It’s a well known fact that teenagers everywhere spend the majority of their time on their phones, with their attention grasped by Snapchat, an app dedicated to sharing photos, videos, and texts with friends. Snapchat has not only kept teens addicted to their phones, it has also changed the way social interactions happen: something that used to come naturally has now become an artificial way of communicating with each other.
Snapchat allows people to talk to each other via pictures and texts that disappear after the receiver has viewed it, allowing for more privacy and security. This would account for the large appeal to Snapchat by teens, as all teens really want when talking to friends is some privacy to speak their minds without social repercussions. Snapchat has created a foundation for this, causing teens to get sucked into the app: talking to their friends over a screen, claiming that these online conversations are actually creating unbreakable bonds. How can a few messages shared over text be seen as meaningful or sincere? These messages can be a source for teens to open up about themselves to someone and have it be erased from both devices once the receiver has seen it, making teens more comfortable in talking about issues they wouldn’t feel confident discussing in person (or over text that can’t be deleted). This allows teens to get closer to one another--yet their conversations and closeness rely purely on an app, and not natural, in-person social interactions.
In-person social interactions are something that usually comes naturally to the teenage brain, yet this app has made it much more difficult for teens to talk to each other in-person. What they say online is something private and secure. They say things online because they can't see the other person's face, they can't see how it affects the other person and the other person can't see how it affects the sender. Teens are able to create a message that may have taken them 10 minutes to perfect with the right words that probably would not be the first thing they came up with to say, whereas in person, you can’t do that. In-person, your brain has to think on the spot, and conversations become a lot more awkward when there’s nothing to say. What do you say to someone when you see them at school the day after you explained your whole life story to them in a picture perfect way over an app?
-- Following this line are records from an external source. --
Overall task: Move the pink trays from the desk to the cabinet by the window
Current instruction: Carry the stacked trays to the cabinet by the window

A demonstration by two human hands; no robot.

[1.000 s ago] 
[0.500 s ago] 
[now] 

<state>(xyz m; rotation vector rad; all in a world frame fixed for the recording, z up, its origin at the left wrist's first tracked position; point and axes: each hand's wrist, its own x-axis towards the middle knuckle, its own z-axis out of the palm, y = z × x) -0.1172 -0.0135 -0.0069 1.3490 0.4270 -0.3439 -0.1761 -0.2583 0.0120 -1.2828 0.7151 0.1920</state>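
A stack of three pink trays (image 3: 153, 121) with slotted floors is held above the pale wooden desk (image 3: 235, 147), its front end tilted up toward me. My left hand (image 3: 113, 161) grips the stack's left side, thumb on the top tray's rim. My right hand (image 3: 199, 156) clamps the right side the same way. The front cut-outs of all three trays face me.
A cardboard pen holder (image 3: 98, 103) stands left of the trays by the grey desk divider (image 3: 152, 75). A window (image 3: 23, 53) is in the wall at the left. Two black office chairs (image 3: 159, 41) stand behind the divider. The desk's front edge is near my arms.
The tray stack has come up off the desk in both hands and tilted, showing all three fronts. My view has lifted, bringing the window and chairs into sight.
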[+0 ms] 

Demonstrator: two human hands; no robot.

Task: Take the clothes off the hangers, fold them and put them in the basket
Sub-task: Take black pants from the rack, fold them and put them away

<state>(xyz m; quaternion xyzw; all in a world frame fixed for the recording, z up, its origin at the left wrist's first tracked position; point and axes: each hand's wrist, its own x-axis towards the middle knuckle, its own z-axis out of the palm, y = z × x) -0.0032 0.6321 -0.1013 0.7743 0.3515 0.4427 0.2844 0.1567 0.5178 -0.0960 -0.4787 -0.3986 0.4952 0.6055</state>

In-person social interactions for teenagers have been shaped into strange and awkward conversations as neither party knows exactly what to say to each other. Snapchat can create a safe space for teens to unapologetically be themselves, but that safe space disappears once you’re face to face with someone. The majority of teens are more focused on talking to people over Snapchat then in-person, completely altering their social skills. Yet no matter how Snapchat has been changing social interactions, teenagers refuse to give up the app that they consider to be the best thing to ever happen to them.